(the photos in this post show the exhaustion experienced by the groom’s mother after 3 1/2 days of cake making, and then the wedding and reception.Sorry…)
Dear Son got married! The sweet couple requested that my daughter and I bake the wedding cake. They requested a German Village on a mountainous terrain, with a church and a building in the village for each parent which would be in a favorite cake that the parent liked. (DD was the 4-H Grand Champion Cake Decorator at our County Fair several years ago when she was in high school.)
The cake was a reflection of the heritage of the bride and groom—A cake that combined a German and a Danish Theme. (As this was a very special day, this cake was not made with a healthy whole food ingredient list………we just couldn’t do it and it was a once in a life time moment.)
The cake ended up being 2 x 4 feet at the base which was a 3/4 inch sheet of plywood. It was important that the plywood support the weight of the cake. The cake itself was a delicious sponge cake and was placed in layers to create ocean, beach and mountains. We made several hundred small flowers and leaves to add to it and piped on the bushes. We put in a creek to hide a seam and added a bridge to pull it together. Bushes were piped on and cobble stone paths were created by marbling fondant and forming it into flat stones. Evergreen trees were hand molded from fondant (my daughter’s idea).
The Viking ship was made from rice krispy cereal treats, which were then carved into the shape of a ship. Dark brown fondant was cut into plank shapes and added to the ship base. Trim pieces were and embellishments were added. My father, ever the historian, pulled out book after book of details of the ships.
The only parts of the cake and ship that were not edible were the flag, which I hurriedly cut from from a primitive muslin. Just as fast, I painted on the red and white stripes, let dry and sketched a serpent and filled it in with black and gold paint. The wood oars were bamboo skewers with paddle section made from modeling chocolate.
The serpent at the front of the ship closely resembled the one on the sail. The head of the ship was made by molding gum paste by hand on another skewer which was then stuck into the front of the ship. It was painted with brown paint and dusted with gold and bronze edible glitter.
Finally the traditional Danish Groom’s cake was made by my mother who baked two. These are cakes that are made out of almond paste and baked in concentric rings. They are then carefully un-molded and stacked one top on each other. A simple zig-zag icing is added and then small flags from Denmark and Germany were added, as are traditional on these cakes.
When everything was finished the cakes were loaded up and taken to the reception hall, where dd and her boyfriend (he was supportive and level headed and transporting this cake in urban traffic was a heroic feat–he earned many points!!!!!!) were told that the employees were concerned about moving this kind of cake around.
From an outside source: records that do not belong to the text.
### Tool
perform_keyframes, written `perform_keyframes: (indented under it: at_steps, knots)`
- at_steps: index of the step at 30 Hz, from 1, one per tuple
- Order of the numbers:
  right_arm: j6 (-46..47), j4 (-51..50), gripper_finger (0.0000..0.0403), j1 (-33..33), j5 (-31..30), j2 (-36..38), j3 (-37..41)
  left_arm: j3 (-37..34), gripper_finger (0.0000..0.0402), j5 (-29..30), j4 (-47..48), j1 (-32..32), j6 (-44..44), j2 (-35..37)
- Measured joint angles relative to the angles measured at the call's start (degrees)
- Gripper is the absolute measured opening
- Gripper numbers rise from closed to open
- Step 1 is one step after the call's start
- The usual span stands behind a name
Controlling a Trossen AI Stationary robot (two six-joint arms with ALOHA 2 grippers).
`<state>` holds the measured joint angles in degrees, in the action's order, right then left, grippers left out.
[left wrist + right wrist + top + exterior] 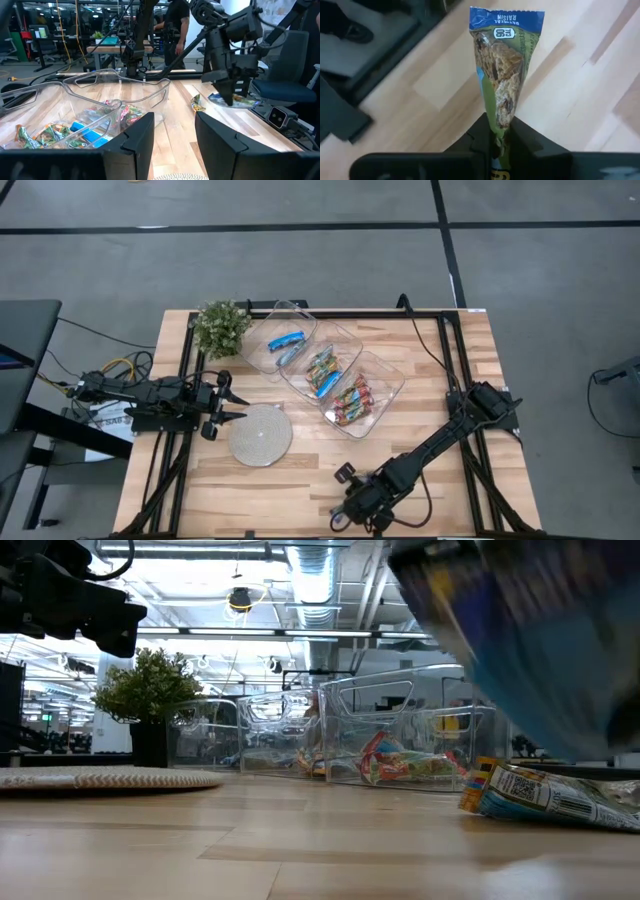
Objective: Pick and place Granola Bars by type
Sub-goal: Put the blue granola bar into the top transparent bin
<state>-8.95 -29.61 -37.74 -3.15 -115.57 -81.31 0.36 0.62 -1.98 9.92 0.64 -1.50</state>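
Note:
My right gripper (345, 515) is at the table's near edge, shut on a blue-and-green wrapped granola bar (502, 75). That bar fills the low view's upper right as a blue blur (520, 640). Another wrapped bar (540, 795) lies flat on the table near it and also shows in the left wrist view (196, 102). More bars lie in three clear trays: blue ones (285, 342), blue-and-green ones (322, 370) and red multicoloured ones (352, 402). My left gripper (225, 405) waits open beside the grey disc (260, 435). My right gripper pinches the bar between its two fingers by one end (499, 127). The rest of the wrapper sticks out past the fingertips, its blue crimped end (506, 20) farthest away. The fingers point down at the table (232, 92), and the bar looks lifted clear of it.
A potted plant (220, 328) stands at the far left, beside the trays' row. A black frame (445, 330) runs along the table's sides. Bare wood (300, 480) lies between the disc and my right gripper. People and chairs show in the room beyond the table.

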Motion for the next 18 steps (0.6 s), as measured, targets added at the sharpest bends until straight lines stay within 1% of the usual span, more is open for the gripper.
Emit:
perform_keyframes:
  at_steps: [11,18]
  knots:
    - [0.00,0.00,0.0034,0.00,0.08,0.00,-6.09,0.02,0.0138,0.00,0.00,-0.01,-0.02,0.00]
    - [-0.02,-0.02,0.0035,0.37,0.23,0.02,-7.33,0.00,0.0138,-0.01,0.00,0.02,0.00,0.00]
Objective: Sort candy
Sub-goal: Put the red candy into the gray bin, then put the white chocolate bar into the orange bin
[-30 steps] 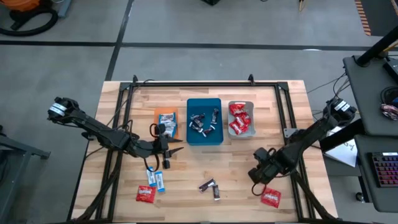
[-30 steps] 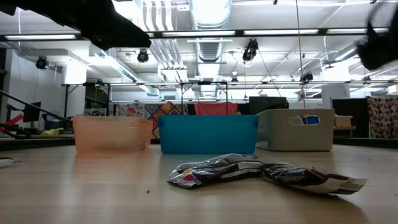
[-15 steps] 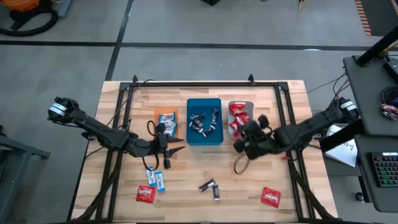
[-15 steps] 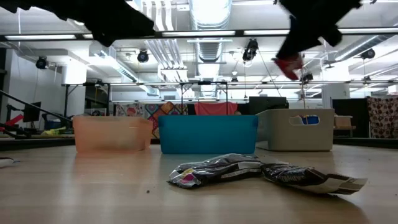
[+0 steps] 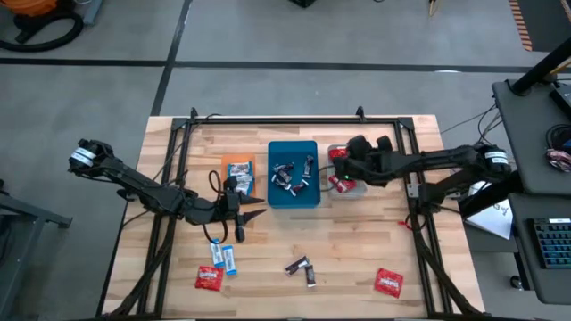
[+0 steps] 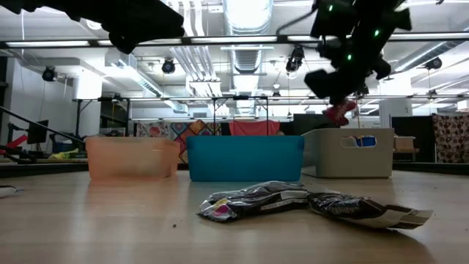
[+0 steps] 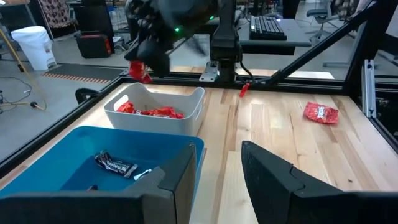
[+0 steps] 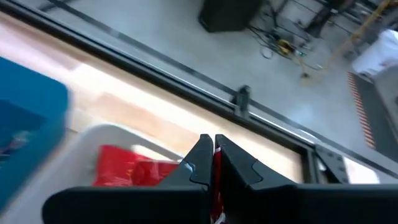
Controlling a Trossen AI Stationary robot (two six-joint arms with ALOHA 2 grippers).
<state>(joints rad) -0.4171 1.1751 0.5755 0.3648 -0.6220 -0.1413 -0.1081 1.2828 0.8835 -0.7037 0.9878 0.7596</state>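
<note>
My right gripper (image 6: 339, 101) hangs above the grey tray (image 5: 358, 189), shut on a red candy (image 6: 338, 113). The grey tray holds several red candies (image 7: 149, 112). Dark candies (image 5: 291, 175) lie in the teal tray (image 5: 278, 201), and the orange tray (image 5: 227, 166) stands to its left. On the table lie loose candies: blue-and-white ones (image 5: 223, 256), a red one (image 5: 209, 278), dark ones (image 5: 302, 267) and another red one (image 5: 389, 282). My left gripper (image 5: 253, 210) hovers open near the orange tray's near side, with nothing between its fingers. My right gripper pinches the red candy's wrapper (image 8: 216, 186) between its two fingers. The fingers slant down from the table's right side. The candy hangs below the fingertips (image 7: 138, 70), clear of the grey tray and above its contents.
The three trays stand in a row at the middle of the table's far half. A black metal frame (image 5: 277, 119) runs along the far edge and down both sides. Bare wood (image 5: 357, 241) lies between the trays and the near loose candies.
My right gripper has swung from the table's near right part, beside the loose red candy, up and toward the far edge, to above the grey tray. It has turned on the way and stayed shut on its red candy. The loose candies have not moved.
</note>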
A minor panic attack ensued when they found out the refrigerator was on a different floor from the reception. Deep breath after deep breath and a few phone calls and they were able to devise a plan to move the cake at the appropriate time for the young couple.
It was a great and truly joyous day. A wonderful couple, good friends and family and we all survived…… The cake was fun, hard work and we would do it again for people we love so much.
Have you ever made a wedding cake? How well did you survive? Hope you can share some pictures.